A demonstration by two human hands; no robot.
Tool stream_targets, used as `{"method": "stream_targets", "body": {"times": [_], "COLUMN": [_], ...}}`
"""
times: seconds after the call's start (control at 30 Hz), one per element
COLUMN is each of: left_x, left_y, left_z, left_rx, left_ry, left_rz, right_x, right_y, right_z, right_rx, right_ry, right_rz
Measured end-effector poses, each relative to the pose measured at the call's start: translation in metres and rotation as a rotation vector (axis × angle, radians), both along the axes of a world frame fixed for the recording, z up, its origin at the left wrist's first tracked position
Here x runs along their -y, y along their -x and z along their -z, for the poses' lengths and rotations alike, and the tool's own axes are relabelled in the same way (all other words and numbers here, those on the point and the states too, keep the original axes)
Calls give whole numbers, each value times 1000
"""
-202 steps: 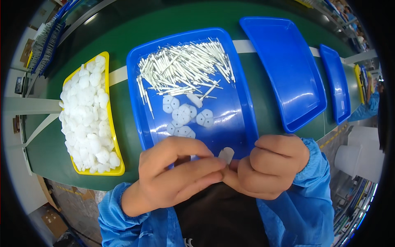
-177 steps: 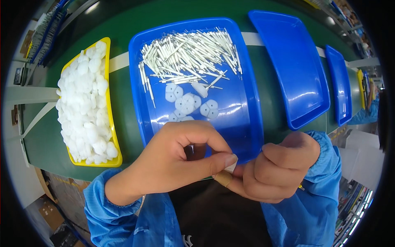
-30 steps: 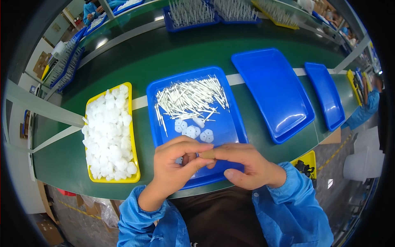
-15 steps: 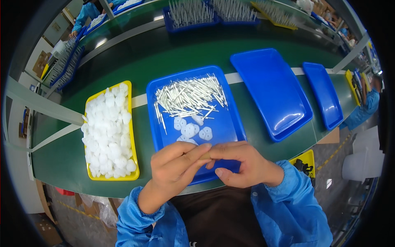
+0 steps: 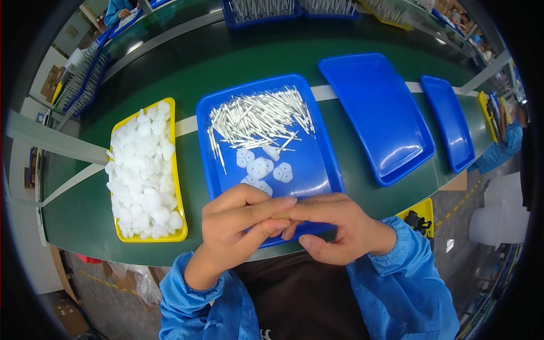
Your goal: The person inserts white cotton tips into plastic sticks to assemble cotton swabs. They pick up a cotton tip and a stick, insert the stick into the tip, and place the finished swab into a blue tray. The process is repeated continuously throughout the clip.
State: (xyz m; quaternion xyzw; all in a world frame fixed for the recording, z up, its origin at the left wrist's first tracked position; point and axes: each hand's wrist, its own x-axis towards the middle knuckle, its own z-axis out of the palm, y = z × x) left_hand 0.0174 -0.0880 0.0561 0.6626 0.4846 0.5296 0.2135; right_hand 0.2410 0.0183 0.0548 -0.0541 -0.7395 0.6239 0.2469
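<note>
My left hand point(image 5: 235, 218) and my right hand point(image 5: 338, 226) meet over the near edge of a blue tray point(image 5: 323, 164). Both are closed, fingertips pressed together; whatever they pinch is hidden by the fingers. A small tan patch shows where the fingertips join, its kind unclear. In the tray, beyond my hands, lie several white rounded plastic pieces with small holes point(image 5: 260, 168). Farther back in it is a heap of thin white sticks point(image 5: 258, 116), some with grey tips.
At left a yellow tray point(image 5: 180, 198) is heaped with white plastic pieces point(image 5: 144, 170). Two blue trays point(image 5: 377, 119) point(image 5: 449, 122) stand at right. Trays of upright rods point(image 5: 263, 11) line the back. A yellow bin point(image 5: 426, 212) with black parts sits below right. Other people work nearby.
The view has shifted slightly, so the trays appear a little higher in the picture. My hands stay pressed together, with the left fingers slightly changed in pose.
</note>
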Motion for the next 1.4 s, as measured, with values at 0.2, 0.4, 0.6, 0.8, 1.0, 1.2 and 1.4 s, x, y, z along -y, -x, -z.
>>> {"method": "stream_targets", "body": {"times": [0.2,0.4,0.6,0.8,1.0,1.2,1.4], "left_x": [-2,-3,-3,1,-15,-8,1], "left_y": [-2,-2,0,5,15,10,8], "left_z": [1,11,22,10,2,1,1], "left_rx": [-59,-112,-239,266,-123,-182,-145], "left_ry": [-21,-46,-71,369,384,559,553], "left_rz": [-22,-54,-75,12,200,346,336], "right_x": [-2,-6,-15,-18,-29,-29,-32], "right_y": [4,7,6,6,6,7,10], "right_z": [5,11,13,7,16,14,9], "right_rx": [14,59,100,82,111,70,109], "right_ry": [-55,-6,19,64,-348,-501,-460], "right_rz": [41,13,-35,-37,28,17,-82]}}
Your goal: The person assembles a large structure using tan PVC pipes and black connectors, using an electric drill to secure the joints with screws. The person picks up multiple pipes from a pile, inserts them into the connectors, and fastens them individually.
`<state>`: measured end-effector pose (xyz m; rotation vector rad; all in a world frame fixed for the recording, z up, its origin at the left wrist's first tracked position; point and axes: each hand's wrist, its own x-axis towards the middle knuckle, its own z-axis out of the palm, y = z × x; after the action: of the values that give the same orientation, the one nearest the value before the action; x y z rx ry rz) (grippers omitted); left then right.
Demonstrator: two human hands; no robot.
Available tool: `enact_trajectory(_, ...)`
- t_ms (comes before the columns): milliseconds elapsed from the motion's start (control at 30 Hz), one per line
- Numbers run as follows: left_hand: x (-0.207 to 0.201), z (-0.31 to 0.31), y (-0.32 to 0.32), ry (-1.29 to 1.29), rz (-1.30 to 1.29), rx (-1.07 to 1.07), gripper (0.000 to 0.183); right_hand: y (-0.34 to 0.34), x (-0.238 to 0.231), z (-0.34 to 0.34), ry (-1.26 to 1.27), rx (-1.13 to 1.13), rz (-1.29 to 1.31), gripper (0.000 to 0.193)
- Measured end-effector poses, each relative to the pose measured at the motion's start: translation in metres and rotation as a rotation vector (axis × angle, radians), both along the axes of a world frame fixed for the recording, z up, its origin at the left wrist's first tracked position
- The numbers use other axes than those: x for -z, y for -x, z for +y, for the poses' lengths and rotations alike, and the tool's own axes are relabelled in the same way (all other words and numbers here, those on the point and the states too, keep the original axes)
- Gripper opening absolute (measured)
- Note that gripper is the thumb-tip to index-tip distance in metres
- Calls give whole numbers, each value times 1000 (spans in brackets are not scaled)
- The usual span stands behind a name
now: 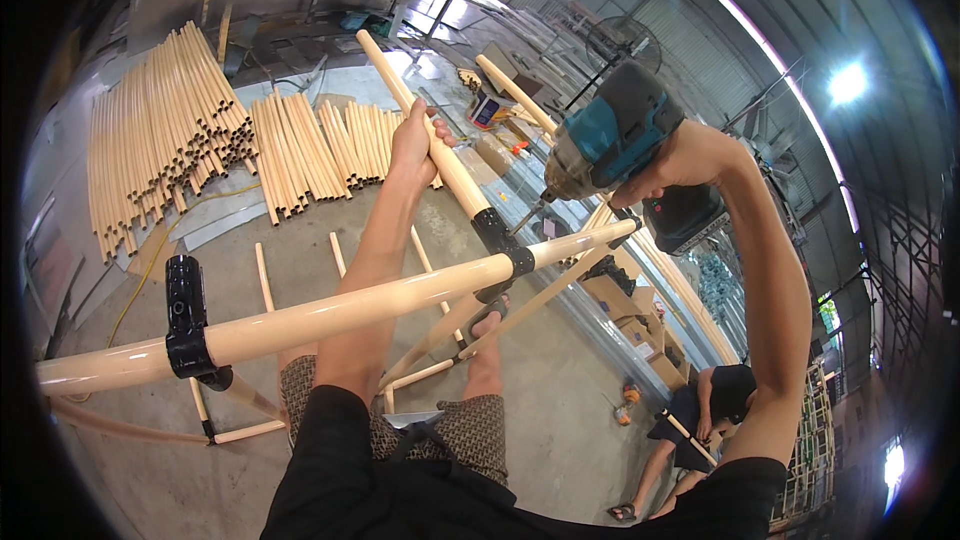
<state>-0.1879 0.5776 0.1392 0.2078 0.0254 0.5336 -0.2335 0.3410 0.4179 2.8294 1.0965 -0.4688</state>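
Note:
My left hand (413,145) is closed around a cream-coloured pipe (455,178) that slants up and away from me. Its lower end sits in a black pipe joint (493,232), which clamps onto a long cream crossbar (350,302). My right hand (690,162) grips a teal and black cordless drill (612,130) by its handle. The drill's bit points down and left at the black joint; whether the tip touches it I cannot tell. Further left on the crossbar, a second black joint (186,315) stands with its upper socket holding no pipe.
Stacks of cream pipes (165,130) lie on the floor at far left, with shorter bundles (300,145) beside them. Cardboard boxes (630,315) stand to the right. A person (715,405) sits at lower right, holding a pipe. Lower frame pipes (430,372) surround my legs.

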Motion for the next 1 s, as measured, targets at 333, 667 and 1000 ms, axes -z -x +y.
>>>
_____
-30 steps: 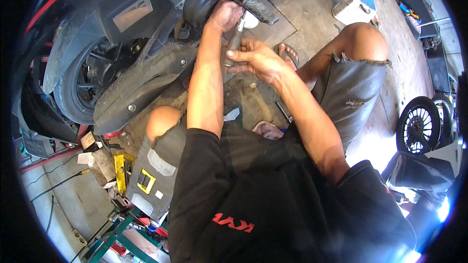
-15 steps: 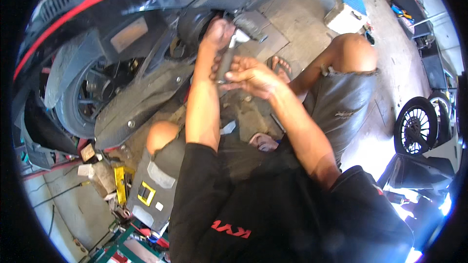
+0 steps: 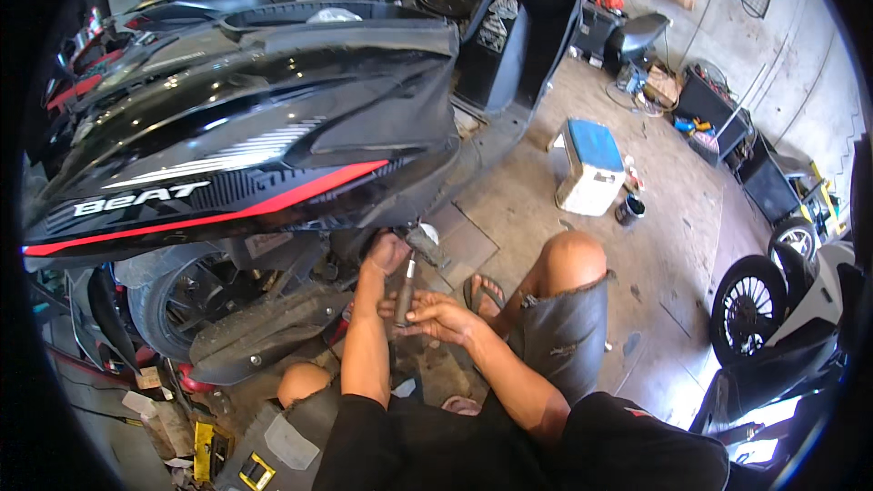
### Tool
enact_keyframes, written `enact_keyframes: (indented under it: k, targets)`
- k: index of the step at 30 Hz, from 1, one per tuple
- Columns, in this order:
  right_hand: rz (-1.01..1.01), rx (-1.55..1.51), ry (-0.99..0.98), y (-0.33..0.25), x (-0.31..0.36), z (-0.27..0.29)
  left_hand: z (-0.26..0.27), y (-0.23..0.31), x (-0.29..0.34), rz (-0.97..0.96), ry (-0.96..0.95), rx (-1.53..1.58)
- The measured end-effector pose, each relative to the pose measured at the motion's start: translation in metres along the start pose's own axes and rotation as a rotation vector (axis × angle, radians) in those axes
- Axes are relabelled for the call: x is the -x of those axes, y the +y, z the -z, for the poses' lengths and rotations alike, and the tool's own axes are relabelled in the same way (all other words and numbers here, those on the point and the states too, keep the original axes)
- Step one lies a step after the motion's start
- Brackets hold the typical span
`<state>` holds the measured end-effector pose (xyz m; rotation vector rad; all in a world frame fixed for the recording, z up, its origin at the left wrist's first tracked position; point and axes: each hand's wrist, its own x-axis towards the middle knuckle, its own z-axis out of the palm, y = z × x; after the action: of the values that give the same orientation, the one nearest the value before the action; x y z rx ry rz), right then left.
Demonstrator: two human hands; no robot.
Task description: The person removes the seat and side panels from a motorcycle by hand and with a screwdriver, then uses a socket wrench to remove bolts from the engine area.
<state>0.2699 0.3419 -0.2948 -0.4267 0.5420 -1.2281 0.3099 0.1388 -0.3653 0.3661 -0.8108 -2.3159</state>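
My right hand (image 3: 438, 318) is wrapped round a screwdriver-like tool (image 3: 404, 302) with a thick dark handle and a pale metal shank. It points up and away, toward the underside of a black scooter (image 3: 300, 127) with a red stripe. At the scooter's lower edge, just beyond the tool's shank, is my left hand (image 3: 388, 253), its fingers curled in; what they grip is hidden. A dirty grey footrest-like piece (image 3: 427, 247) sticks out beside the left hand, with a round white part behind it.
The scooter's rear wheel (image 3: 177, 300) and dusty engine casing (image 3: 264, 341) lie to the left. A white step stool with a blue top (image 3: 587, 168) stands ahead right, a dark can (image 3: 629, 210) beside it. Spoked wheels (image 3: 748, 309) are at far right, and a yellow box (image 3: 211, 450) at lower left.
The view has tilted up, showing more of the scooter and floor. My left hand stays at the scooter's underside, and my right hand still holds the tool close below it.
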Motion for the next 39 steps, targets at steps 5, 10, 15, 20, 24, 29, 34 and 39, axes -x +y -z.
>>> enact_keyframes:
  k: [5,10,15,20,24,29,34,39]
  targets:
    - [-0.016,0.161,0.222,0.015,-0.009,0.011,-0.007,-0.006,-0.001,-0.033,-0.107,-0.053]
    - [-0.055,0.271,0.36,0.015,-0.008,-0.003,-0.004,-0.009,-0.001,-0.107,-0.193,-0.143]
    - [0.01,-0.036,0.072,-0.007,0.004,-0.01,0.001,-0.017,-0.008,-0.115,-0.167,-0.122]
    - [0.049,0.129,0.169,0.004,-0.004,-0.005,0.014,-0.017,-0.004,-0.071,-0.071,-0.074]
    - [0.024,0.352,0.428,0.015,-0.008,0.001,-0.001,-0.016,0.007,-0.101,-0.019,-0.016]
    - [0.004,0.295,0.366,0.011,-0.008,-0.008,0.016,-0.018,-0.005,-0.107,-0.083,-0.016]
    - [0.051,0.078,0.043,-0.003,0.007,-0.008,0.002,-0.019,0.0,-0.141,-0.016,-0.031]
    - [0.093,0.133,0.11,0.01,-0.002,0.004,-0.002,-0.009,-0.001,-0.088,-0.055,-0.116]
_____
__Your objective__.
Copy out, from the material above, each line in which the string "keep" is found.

__Answer space__.
Here x runs along their -y, y along their -x and z along their -z, for the poses' lengths and rotations alike, and the tool's own axes are relabelled in the same way (all other words and numbers here, those on the point and the states too, keep the original axes)
- The numbers use other axes than those: x for -z, y for -x, z for +y, for the poses' lengths and rotations alike, and the tool's own axes are relabelled in the same way (all other words and numbers here, those on the point and the states too, keep the original axes)
- Axes are relabelled for the call: x is the -x of those axes, y the +y, z the -z, for the poses' lengths and rotations alike, and the tool's own axes are relabelled in the same way (all other words and numbers here, those on the point and the states too, keep the original axes)

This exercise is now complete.